Nigeria is the most populous country in Africa. Although composed of many different ethnic groups, such as Igbo, Yoruba, and Ijaw, the Muslim Hausa-Fulani are the majority ethnic group in north eastern part of the country. (PBS News) Before morphing into an armed insurgency in 2009, and then developing into a terrorist group in 2014, Boko Haram started as a peaceful social movement in the early 2000s. Both the central government and local politicians were to blame for Boko Haram’s existence and evolution, the latter due to t unfulfilled electoral promises, and the former because of their corruption and brutal security response to youth’s aspirations. (Vaaseh, 414) "A Case Study of Boko Haram" published in the Journal of Religion in Africa, indicates that in the Hausa language, Boko Haram means western education is a sin, indicating that its motivation could lie in its name.
The Islamic Brand
Trapped between the federal government’s quick and brutal response, and local politicians’ hypocrisy, Boko Haram skillfully branded itself as an Islamic organization, and called itself Jama’atu Ahli Essouna Lida’wati wal Jihad, Prophet’s tradition and holy war group. (Mahmood, 2) This strategic communication paradigm has earned Boko Haram compassion among the local Hausa-Fulani Muslim population, known for its emotional sympathy to whatever is associated with their faith. As a locally rooted social movement group, Boko Haram understood local peoples’ culture, belief, and emotions, which enabled it to promote its narrative - Hausa -Fulani are targeted because they are Muslims, and Boko Haram sells itself as their salvation. In his paper entitled Boko Haram: Religion and Violence in the 21st Century, Voll explains Boko Haram’s Modus Operandi and argues that it uses violence as means to achieve its political goals and religion as justification for its armed attacks, primarily against Muslim followers who don’t abide by their teachings. (1182) In this way, Boko Haram uses religion as an alibi or justification, rather than a cause.
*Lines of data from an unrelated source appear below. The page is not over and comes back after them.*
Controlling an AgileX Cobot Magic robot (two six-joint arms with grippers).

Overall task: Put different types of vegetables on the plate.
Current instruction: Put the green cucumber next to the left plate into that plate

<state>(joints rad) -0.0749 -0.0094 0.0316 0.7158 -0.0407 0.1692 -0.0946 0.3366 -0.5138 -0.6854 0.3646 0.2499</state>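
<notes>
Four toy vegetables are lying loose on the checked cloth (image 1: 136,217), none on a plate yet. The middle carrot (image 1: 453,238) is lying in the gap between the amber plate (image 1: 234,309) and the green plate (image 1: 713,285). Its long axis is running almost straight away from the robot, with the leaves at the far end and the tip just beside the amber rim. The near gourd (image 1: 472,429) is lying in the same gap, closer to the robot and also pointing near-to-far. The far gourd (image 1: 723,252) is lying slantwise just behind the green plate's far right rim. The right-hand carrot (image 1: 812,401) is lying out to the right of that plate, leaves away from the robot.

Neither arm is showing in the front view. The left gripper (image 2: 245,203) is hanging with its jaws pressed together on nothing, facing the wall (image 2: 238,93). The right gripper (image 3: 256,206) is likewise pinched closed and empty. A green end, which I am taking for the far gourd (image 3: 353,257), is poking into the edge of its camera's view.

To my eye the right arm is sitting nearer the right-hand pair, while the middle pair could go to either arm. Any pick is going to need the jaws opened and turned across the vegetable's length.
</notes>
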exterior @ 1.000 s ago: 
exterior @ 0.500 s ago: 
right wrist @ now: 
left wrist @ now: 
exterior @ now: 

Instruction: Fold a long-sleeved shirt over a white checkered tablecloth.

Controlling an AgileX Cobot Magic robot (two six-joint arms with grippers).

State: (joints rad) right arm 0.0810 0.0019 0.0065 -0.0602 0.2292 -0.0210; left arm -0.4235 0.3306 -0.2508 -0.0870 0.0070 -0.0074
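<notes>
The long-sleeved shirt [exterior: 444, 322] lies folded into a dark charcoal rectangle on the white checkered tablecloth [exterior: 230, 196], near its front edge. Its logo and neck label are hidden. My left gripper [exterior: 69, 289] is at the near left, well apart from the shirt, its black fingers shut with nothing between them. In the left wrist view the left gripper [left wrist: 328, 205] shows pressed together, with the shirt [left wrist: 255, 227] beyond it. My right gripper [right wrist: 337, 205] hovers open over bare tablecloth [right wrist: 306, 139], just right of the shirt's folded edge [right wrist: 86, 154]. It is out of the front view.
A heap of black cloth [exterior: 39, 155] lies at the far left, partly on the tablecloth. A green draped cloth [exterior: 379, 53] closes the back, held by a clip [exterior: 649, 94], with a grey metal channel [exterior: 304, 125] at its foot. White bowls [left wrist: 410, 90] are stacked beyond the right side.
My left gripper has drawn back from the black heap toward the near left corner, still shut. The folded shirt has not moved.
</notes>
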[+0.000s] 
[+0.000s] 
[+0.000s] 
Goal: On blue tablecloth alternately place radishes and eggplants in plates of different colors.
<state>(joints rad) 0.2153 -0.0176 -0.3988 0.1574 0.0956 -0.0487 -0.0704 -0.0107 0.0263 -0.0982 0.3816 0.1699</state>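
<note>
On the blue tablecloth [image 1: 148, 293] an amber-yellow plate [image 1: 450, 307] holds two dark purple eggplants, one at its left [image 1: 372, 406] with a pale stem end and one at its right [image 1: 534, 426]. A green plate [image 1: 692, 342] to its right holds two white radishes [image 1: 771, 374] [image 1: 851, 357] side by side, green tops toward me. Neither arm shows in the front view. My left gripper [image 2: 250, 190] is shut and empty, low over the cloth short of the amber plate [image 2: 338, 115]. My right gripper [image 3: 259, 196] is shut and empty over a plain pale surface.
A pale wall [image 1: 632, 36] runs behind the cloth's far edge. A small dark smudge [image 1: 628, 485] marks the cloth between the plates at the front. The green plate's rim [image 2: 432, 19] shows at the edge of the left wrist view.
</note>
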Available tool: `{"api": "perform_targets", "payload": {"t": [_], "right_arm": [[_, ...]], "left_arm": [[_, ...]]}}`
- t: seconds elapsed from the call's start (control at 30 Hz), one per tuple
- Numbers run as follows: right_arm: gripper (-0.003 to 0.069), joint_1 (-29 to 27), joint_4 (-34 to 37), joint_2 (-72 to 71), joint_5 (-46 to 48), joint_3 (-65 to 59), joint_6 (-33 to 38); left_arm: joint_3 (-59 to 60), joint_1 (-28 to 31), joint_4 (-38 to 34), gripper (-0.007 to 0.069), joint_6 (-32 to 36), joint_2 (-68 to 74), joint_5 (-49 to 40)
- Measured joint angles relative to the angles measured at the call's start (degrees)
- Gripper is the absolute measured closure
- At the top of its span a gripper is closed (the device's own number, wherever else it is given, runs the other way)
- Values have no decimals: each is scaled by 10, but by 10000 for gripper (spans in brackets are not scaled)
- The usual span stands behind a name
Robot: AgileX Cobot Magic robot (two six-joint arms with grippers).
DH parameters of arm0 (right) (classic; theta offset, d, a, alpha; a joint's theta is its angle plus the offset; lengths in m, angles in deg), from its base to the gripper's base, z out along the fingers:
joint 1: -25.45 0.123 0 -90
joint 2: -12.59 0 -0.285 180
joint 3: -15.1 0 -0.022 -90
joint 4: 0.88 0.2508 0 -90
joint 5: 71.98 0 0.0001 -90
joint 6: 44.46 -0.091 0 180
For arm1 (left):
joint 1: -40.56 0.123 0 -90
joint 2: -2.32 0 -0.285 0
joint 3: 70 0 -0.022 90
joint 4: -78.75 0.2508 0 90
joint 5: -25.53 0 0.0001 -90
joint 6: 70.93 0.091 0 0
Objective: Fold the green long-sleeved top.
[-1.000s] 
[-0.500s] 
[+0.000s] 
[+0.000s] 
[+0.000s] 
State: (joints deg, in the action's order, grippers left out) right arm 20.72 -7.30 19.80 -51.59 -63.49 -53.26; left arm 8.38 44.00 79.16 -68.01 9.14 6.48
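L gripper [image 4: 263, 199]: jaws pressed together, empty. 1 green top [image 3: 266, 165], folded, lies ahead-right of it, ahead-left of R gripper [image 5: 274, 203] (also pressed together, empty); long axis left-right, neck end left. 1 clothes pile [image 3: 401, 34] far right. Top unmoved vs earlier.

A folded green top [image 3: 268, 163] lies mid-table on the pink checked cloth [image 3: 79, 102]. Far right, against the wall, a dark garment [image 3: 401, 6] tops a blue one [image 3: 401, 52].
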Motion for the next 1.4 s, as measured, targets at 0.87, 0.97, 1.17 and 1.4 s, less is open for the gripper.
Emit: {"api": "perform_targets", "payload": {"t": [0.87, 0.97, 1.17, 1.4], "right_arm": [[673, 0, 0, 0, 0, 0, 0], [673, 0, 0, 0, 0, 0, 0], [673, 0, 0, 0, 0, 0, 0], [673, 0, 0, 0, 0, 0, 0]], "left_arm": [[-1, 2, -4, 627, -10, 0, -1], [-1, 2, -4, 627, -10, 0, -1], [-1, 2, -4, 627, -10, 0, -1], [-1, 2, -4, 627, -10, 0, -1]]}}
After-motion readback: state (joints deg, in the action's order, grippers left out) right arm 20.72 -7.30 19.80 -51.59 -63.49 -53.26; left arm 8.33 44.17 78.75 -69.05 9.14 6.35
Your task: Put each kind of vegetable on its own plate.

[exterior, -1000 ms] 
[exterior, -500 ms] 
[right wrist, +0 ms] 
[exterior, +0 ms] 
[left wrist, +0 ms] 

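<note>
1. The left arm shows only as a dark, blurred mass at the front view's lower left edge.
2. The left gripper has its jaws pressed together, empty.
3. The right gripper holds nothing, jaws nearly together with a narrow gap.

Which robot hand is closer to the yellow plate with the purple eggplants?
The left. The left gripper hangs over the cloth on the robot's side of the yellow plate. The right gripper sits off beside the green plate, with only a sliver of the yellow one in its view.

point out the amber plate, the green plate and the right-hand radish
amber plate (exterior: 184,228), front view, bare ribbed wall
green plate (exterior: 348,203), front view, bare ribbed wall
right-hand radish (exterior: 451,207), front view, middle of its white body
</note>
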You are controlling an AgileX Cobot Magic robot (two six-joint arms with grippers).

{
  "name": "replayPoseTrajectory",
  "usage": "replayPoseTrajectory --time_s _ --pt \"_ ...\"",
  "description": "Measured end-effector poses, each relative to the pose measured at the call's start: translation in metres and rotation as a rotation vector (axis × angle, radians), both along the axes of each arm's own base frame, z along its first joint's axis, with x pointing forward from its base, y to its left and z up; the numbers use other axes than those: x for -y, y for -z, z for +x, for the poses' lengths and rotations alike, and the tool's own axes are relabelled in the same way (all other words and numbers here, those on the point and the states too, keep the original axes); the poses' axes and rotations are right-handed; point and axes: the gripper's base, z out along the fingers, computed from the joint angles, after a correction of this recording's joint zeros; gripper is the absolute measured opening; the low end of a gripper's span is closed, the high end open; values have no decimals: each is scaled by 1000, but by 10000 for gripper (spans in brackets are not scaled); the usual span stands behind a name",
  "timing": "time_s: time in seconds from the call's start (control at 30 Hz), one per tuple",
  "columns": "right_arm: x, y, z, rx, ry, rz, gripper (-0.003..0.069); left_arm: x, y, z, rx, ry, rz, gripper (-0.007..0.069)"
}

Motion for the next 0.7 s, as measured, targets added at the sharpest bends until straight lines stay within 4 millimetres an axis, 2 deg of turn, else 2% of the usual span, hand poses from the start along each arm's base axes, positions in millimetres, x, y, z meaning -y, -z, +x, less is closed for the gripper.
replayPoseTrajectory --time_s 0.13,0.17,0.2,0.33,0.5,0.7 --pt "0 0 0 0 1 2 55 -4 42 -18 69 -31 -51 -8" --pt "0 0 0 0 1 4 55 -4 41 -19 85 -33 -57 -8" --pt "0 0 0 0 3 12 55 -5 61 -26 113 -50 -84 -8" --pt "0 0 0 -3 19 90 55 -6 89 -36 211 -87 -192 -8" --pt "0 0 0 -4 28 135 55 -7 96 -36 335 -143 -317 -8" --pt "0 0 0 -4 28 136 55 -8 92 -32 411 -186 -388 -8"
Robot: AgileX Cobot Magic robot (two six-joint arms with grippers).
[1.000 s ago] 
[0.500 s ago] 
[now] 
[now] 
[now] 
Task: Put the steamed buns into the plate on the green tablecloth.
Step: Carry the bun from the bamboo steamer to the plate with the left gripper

Boko Haram poses security challenges to Nigeria first and then to the region, as well as to the US interests in the region. (Vaaseh, 414) This crisis has created one of the most devastating humanitarian crises in the region. (Withnall) In addition, Nigeria is one of the largest oil producers in the world; its instability may, as proposed by Salifu, pose a threat beyond Nigeria's borders. At greatest risk are Cameroon and Niger, due essentially to shared porous borders, he adds. However, while porous borders allow for transnational terrorism activities, it’s worth mentioning that corruption, particularly among security forces, makes these countries vulnerable to Boko Haram’s threats.
Root Causes and Dynamics
Several studies demonstrate that the causes for Boko Haram’s terrorism are structural and behavioral; however, its leadership skillfully sells it as a socially based phenomenon. Northern Nigeria is a remote area, where thin boundaries divide religion, culture, social customs, and socio-economic elements. The violence in Nigeria is not solely due to socio-economic, political, and religious factors, but rather to confusion about the real reasons behind that said violence. (Anyadike,12, 13) Anyadike identifies two possible theories that led to Nigeria’s violence. One, on which most experts on Nigeria agree involves internal factors, including socio-economic, political, religious, and vengeance. The other theory identifies external factors as the cause including: the global Islamic jihad and conspiracy theory. Anyadike adopts the conspiracy theory as a hypothesis which he uses as the theoretical framework to investigate the real reasons behind the violence attributed to Boko Haram. The author uses data readily documented and gathered by other sources. The study focuses on the entire country, though the violence imputed to Boko Haram is often limited to the north-eastern part of Nigeria. In his conclusion, Anyadike suggests that two main beliefs motivate Boko Haram violence: first that politics in northern Nigeria is led by corrupt Muslim leaders (21), and secondly that the central government in Abuja falsely accuses them of being linked to international terrorism to counter a supposed western plot to divide Nigeria by 2015. (22) Like Anyadike, Vaaseh imputes the exacerbation of the security situation to socio-economic, political, and corruption factors as well as to the military’s brutal responses. (405) Given the country’s size and wealth it is understandable that the Nigerian government will look for any excuses to justify its failed policies vis à vis the international community. I argue that Boko Haram can sustain its activities, because the root causes for its existence haven’t been addressed by the government.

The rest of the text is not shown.